## WHAT YOU ARE ASKED TO DO
Could you print every line from the first one of the records below through the line containing "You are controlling", with both included and nothing else?

## RECORDS FOR THIS TASK
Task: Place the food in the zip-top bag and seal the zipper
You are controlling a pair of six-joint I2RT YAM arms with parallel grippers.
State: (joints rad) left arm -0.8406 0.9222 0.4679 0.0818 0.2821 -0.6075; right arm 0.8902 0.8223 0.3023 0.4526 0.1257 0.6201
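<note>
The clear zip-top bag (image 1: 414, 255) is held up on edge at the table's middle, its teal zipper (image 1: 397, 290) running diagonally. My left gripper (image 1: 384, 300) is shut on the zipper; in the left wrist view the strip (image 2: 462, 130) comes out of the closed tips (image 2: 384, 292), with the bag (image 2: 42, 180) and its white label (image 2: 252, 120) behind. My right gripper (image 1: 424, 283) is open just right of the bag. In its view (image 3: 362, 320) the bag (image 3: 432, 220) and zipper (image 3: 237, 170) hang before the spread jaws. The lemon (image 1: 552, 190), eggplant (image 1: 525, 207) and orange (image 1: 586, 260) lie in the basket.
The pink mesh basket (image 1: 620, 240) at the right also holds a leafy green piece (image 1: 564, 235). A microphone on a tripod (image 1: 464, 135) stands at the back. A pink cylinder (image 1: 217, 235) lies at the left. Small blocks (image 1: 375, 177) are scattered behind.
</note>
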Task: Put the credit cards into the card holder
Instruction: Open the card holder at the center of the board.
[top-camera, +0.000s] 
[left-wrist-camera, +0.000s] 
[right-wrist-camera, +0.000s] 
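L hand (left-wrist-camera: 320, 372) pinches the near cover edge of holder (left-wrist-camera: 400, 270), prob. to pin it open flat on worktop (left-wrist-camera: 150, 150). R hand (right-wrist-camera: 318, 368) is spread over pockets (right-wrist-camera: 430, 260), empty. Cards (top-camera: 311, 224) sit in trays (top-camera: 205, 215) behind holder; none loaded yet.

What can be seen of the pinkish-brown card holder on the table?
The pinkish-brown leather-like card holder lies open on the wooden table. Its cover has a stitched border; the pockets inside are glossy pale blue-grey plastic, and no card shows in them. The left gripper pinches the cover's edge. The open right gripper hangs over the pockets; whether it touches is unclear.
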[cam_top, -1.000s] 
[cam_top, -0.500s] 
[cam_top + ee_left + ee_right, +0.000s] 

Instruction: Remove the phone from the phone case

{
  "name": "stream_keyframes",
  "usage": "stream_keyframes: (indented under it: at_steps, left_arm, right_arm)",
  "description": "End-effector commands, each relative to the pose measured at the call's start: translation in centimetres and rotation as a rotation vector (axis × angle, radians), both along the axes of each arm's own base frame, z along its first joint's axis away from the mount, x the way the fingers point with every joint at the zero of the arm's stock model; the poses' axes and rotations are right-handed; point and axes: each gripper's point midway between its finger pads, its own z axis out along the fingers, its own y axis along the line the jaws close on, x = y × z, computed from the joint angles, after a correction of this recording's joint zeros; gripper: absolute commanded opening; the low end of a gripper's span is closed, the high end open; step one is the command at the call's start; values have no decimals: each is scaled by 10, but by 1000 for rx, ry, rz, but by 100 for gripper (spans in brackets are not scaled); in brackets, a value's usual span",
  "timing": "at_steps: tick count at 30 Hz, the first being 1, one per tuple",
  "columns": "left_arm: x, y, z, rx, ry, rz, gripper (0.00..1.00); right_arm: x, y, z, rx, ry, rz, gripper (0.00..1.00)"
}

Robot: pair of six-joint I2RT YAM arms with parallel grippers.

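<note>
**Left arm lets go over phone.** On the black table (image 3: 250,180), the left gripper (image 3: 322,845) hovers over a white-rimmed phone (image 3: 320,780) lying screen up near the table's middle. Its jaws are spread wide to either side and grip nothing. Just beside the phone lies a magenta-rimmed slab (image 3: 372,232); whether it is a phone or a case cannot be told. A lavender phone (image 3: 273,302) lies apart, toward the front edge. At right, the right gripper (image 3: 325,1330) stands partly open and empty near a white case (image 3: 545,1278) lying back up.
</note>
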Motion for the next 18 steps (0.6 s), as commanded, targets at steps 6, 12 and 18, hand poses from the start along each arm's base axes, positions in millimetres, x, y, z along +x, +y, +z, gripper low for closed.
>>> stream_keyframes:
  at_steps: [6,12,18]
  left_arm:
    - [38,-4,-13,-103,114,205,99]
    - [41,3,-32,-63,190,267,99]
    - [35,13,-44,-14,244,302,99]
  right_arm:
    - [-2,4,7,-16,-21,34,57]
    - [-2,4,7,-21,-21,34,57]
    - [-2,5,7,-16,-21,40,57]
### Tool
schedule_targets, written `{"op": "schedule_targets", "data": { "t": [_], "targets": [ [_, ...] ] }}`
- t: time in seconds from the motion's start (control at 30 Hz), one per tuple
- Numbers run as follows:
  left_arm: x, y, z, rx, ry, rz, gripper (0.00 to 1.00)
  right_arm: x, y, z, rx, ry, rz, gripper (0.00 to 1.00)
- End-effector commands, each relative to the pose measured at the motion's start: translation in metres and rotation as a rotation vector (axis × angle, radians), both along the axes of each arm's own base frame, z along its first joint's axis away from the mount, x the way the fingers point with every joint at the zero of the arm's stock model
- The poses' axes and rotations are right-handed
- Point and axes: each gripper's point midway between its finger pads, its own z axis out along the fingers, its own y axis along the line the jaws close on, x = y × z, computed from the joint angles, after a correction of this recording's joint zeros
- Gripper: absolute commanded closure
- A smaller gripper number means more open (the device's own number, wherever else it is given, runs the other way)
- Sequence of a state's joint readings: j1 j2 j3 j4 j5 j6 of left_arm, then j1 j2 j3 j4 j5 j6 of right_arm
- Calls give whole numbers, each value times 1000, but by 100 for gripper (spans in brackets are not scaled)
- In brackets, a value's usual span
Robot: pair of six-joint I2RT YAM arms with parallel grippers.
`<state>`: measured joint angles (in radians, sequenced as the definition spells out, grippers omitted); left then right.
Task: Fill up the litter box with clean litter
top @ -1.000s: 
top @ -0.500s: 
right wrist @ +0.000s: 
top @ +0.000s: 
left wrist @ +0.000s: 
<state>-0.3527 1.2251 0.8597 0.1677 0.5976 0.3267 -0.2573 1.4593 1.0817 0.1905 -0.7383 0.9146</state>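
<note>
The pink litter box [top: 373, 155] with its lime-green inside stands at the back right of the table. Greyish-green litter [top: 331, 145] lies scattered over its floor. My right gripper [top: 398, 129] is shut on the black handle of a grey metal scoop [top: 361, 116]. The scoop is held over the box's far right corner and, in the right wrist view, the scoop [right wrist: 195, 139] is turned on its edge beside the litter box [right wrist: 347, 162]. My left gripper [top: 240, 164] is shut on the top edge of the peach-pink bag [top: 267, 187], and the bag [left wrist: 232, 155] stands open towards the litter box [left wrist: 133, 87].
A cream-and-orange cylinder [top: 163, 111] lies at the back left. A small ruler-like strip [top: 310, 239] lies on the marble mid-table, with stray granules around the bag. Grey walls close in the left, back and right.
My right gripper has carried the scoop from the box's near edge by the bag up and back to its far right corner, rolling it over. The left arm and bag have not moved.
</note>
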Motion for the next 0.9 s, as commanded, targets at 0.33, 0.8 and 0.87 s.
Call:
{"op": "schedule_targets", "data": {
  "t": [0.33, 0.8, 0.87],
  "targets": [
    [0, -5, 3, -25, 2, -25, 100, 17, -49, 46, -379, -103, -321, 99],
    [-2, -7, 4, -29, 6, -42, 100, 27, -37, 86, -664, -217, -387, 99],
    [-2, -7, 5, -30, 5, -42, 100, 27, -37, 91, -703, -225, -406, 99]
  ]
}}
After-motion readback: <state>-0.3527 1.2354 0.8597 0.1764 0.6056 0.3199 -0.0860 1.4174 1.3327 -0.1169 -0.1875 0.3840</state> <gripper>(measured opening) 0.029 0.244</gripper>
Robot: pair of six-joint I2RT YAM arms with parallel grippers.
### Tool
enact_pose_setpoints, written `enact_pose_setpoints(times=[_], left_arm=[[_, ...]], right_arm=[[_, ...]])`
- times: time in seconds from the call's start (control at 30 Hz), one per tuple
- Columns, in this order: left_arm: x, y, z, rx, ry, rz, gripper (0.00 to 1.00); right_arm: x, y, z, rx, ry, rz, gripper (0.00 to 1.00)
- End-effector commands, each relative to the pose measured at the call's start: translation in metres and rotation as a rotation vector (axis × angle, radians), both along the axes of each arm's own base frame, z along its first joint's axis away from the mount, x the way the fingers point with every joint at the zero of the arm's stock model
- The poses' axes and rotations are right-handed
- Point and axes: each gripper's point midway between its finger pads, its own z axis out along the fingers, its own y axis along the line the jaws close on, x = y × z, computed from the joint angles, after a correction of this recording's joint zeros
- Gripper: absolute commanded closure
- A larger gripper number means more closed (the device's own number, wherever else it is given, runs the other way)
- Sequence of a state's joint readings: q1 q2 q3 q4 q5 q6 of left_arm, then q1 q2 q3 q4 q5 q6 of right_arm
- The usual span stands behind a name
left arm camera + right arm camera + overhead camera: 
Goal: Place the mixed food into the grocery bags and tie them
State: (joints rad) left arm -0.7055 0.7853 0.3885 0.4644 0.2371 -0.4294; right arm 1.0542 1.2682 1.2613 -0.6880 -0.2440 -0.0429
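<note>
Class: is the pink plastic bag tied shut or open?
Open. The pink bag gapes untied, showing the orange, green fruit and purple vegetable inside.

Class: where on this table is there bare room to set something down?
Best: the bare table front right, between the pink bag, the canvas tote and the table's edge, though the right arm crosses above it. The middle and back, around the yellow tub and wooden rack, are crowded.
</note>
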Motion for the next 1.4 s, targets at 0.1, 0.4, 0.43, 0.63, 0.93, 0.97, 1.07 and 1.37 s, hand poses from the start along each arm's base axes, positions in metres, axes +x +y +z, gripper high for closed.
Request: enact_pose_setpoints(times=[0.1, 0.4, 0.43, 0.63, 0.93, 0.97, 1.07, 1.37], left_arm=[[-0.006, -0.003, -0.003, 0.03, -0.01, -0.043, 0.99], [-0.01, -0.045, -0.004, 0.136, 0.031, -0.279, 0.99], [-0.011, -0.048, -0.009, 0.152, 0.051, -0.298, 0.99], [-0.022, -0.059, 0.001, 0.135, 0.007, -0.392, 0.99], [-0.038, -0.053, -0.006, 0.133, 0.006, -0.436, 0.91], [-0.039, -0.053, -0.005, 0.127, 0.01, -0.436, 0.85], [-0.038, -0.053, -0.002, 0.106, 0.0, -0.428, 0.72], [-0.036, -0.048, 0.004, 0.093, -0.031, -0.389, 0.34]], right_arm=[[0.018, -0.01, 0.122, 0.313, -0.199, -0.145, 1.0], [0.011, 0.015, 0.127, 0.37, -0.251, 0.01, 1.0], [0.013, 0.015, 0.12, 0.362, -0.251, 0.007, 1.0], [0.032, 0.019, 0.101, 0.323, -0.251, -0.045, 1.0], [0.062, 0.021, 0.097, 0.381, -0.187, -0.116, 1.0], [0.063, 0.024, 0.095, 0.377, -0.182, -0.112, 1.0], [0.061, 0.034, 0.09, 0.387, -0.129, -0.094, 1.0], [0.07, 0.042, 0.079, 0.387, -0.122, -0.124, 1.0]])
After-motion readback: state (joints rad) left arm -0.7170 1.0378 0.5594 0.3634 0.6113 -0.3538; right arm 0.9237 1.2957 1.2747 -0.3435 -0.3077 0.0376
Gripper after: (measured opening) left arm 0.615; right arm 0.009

## TASK ANSWER
Task: Place the food in the zip-top bag and seal the zipper
You are controlling a pair of six-joint I2RT YAM arms with parallel grippers.

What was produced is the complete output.